Podcast

Why perpetual know-your-customer (pKYC) is the next evolution of compliance procedure 

Alex Buckwald – Head of EMEA Client Insights at Alloy – is the go-to person on all things perpetual Know Your Customer, from what it is replacing and the role that biometrics plays, to why customers are willing to accept a bit more friction in their onboarding today.

Alex Buckwald is Head of EMEA Client Insights at Alloy, a company that enables global financial institutions and fintechs to balance identity risk with growth. Alex spent some time with us to chat about a very specialised subject – pKYC. This stands for perpetual Know Your Customer, an evolution of KYC that involves automatically maintaining up-to-date customer records in near-real time. 

Here’s what he told us in our recent podcast interview:

A shift from the old world of diligence

pKYC is replacing traditional periodic reviews. Until now, if you’re onboarding with a company and you’re low risk and a good actor, and your intention is to use the company as it is intended to be used, then no additional checks will need to be carried out for another three or four years. 

This is the old world. It’s a periodic approach where most of the profile is verified for a set period. pKYC, on the other hand, is much more continuous, and it gives you an overview of customer profiles throughout their lifecycle with you as a business. 

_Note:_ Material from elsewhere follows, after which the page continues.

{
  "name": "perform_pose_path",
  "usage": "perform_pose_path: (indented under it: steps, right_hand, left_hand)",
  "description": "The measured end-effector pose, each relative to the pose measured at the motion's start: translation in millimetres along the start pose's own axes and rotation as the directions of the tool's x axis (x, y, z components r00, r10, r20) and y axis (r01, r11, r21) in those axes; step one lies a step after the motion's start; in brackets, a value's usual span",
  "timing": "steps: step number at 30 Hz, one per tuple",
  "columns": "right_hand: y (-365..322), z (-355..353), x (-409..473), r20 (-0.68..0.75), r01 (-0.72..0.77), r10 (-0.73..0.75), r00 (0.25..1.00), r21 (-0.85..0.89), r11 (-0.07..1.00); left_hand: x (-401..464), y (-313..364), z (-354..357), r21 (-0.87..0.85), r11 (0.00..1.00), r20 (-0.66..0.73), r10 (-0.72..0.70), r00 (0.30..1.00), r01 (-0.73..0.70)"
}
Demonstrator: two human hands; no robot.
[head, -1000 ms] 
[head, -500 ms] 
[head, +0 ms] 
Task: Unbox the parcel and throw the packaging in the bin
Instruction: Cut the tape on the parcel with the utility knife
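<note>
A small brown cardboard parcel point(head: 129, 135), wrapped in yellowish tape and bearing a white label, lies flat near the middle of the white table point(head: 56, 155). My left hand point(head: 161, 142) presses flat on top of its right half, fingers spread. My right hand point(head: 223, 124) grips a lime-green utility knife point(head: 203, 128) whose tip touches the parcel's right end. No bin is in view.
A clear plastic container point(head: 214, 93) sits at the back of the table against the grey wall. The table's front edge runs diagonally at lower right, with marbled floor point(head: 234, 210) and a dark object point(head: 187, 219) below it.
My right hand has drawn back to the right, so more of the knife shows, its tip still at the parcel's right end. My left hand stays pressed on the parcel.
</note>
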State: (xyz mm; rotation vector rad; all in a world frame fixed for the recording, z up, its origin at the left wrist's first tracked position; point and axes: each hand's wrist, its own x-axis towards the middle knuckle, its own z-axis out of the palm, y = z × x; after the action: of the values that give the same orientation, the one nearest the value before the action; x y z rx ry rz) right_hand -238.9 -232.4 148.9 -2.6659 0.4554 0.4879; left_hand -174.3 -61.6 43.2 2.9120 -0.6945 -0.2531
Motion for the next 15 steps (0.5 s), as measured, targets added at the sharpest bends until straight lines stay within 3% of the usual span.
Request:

At its core, it’s about bringing to the surface the important changes that happen to that customer as soon as they happen. This allows compliance teams to review, action, and escalate them without them becoming a big problem. This is a hot topic today because fraudsters are moving so fast.  

Dynamic and proactive

Regulators don’t want to see companies simply meeting the regulation – they need them to put in a little extra work. Ultimately, companies have a desire to do that as well – they don’t want to just check the box that says they are compliant. They also want to provide their customers with an element of trust – proving that they are a safe pair of hands. Key to this is ongoing monitoring, which is a shift that makes compliance dynamic and proactive. It can also make it a USP for companies as opposed to just a tick-box exercise. 

Through the customer’s eyes

It’s vital to think about onboarding from a CX point of view. If you’re a user of a certain platform, and you’re being asked for your life history in a timescale that may or may not make sense, it’s less than ideal. If someone is fortunate, they might just be rescored, meaning that they won’t need to provide everything all over again. But if you’re less fortunate, the company might want to do a complete recheck as if they’re onboarding you afresh. Thankfully, that doesn’t happen so much now, but it’s still a risk with some of the larger financial institutions. 

If you are being asked to provide endless reams of documentation every time you want to change your email address, it’s going to start to turn people off, and they’re going to look for other platforms that don’t require as rigid of a level of diligence.

Utilising everyday tools

Today, companies need to have less intrusive ways of verifying people, such as biometric verification, which we’re all used to now. Providing a document can sometimes be a little bit onerous. You might not always have a passport or driver’s license on you. Your face, on the other hand, is always on hand. 

We’re especially seeing acceptance of biometric verification with higher value changes. This might look like updating details on your account, which might impact where money is being sent. One of the easiest things that attackers can do is to make a change to account numbers and sort codes. If that’s just secured behind a password, which is often guessable or easily stolen, it starts to become a risk area. Introducing biometrics here, sometimes alongside a document, is where we’re starting to see some movement.

The compounding effect

If someone is making a raft of changes – they’re updating their email, their phone number, their address etc – it starts to become concerning, and diligence might need to be stepped up. People are also starting to realise, given the level of cyber risk that we’re all exposed to today, that a bit more friction is not necessarily a bad thing. In fact, you could argue that it promotes the idea of trust. You’re telling people, “We as a business have these processes in place to protect you, to protect others, and to protect ourselves”. 

No one is ripping up the rule book just yet

We aren’t going to see other elements of the process disappear entirely. We’re not going to see, for example, database checks in the UK going anywhere, because they’re very valuable and they provide a lot of information, especially if you need to verify something very specific, like a bank account or confirmation of payee. We’re also still seeing a lot of interest in registry updates for businesses. 

Biometrics remains core to the process, but it’s a piece of the bigger puzzle, which is trying to ensure that you are onboarding and monitoring all your customers on an ongoing basis.

Tips for starting to make changes

Start small. Deliver impact, but do so incrementally. Don’t try to implement pKYC across everything straight off the bat. Instead, consider starting with your logins, for example, or any other changes that you deem as high risk. Then, assess the triggers on your platform for shifts in risk that you want to keep an eye on.